Work request:
For every line in the records that has the word "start", make a copy.

[Stored dataset items]
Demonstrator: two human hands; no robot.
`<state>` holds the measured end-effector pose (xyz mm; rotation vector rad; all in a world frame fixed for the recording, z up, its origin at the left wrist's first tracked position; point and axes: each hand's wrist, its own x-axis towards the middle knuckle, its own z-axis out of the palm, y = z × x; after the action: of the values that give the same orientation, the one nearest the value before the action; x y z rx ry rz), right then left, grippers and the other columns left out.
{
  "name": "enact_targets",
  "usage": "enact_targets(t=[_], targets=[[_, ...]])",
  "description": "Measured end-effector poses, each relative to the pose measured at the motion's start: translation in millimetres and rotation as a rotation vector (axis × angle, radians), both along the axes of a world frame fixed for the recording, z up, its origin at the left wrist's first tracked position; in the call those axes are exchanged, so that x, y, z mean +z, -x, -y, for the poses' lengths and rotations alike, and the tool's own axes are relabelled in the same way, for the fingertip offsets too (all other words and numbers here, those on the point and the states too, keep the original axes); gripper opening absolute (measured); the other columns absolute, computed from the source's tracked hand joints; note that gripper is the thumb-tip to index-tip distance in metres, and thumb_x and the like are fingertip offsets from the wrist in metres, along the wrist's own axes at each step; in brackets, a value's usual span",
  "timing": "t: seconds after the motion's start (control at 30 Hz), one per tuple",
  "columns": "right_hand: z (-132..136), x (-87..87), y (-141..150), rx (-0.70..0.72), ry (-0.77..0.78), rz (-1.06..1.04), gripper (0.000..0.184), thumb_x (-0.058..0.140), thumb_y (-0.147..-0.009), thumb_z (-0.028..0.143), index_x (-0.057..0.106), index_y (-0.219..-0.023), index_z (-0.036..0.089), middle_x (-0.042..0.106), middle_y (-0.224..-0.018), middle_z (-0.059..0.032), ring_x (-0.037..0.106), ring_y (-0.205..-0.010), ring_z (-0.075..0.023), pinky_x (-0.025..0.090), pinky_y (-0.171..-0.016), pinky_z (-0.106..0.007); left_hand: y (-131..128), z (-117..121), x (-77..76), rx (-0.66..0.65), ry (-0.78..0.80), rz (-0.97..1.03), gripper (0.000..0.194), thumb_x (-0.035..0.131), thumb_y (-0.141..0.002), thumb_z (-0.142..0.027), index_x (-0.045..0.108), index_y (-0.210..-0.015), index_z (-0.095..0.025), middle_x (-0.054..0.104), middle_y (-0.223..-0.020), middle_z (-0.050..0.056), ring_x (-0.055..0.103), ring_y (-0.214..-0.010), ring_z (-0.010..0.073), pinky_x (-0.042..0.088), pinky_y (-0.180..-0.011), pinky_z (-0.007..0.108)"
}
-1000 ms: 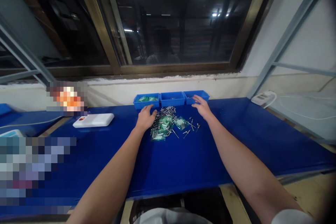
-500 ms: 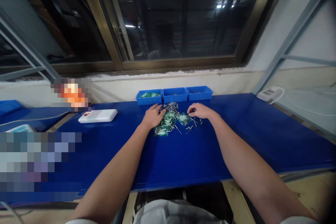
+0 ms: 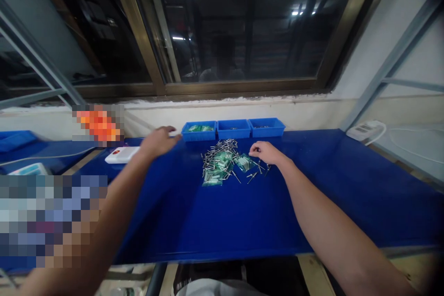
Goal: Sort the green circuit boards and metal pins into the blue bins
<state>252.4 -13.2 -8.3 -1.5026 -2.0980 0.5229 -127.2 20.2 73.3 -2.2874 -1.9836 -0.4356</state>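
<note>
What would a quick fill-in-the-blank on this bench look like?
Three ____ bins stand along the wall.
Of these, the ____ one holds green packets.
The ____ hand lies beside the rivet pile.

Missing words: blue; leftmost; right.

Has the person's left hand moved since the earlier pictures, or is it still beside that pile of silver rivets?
Yes, leftward: the left hand is now beyond the left end of the three blue plastic bins, away from the silver metal rivets.
</note>
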Motion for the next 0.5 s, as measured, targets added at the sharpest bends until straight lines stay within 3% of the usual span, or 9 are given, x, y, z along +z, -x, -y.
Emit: enact_targets(t=[0.13,0.23,0.33,0.43,0.5], targets=[[-1,-0.3,-2,0.005,0.029,-0.066,0.013,0.061,-0.073,0.03,0.068,-0.077,0.02,0.066,-0.08,-0.0036,0.057,-0.07,-0.0148,0.042,-0.065,-0.027,98,-21,1.0,0.275,0.0,-0.175,0.058,0.043,-0.083,-0.049,0.046,-0.126,-0.011,0.055,-0.124,0.015,0.048,-0.112,0.0295,0.038,-0.092,0.04],[-1,0.7,-3,-0.005,0.053,-0.108,0.015,0.062,-0.071,0.028,0.069,-0.08,0.019,0.066,-0.078,-0.0036,0.057,-0.069,-0.0148,0.043,-0.064,-0.027,149,-33,-9.0,0.408,0.077,-0.239,0.052,0.035,-0.086,-0.05,0.048,-0.124,-0.018,0.048,-0.131,0.012,0.037,-0.121,0.0322,0.031,-0.095,0.045],[0,1.9,-3,-0.027,0.062,-0.122,0.016,0.063,-0.07,0.029,0.069,-0.081,0.019,0.066,-0.077,-0.0032,0.057,-0.068,-0.0143,0.043,-0.063,-0.027,174,-44,-16.7,0.477,0.109,-0.236,0.058,0.024,-0.087,-0.055,0.041,-0.131,-0.021,0.037,-0.141,0.01,0.027,-0.126,0.0338,0.025,-0.098,0.048],[1,3.1,-3,-0.037,0.069,-0.119,0.017,0.063,-0.07,0.03,0.07,-0.081,0.019,0.066,-0.075,-0.0029,0.056,-0.066,-0.0141,0.042,-0.062,-0.027,183,-50,-17.1,0.528,0.148,-0.182,0.065,0.017,-0.083,-0.061,0.036,-0.133,-0.025,0.036,-0.142,0.006,0.026,-0.126,0.032,0.024,-0.097,0.048],[1,3.7,-4,-0.042,0.074,-0.12,0.017,0.062,-0.07,0.031,0.07,-0.08,0.019,0.066,-0.075,-0.0032,0.056,-0.066,-0.0143,0.042,-0.061,-0.027,186,-51,-13.7,0.459,0.146,-0.143,0.067,0.015,-0.08,-0.064,0.037,-0.131,-0.027,0.041,-0.137,0.003,0.025,-0.125,0.0334,0.023,-0.096,0.051]])
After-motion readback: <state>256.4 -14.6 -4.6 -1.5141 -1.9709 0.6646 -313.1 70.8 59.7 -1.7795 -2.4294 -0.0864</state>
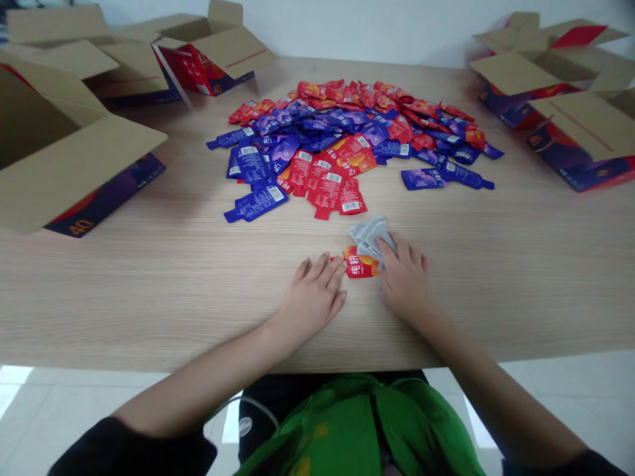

Output below:
  "description": "Measured end-effector poses, each relative to the pose measured at the motion's start: translation in millimetres and rotation as a rotation vector (axis × angle, radians), both along the axes of a world frame fixed for the recording, z up, its origin at the left wrist's first tracked position; in the call those axes are exchanged, so that x, y, z mean +z, -x, -y, for the poses' lengths and rotations alike, and the tool's own axes are relabelled in the same way, for the fingertip offsets too (all other words and numbers here, those on the point and the states too, keep the original axes); gripper opening absolute (measured); the other columns absolute, computed from the source's tracked hand joints; note that gripper is the thumb-tip to index-tip distance in metres, and thumb_x and the like are fingertip offsets from the wrist in metres, along the wrist's own axes at each step; in brackets, a value's usual span",
  "timing": "t: seconds after the motion's start (control at 30 Hz), one per tuple",

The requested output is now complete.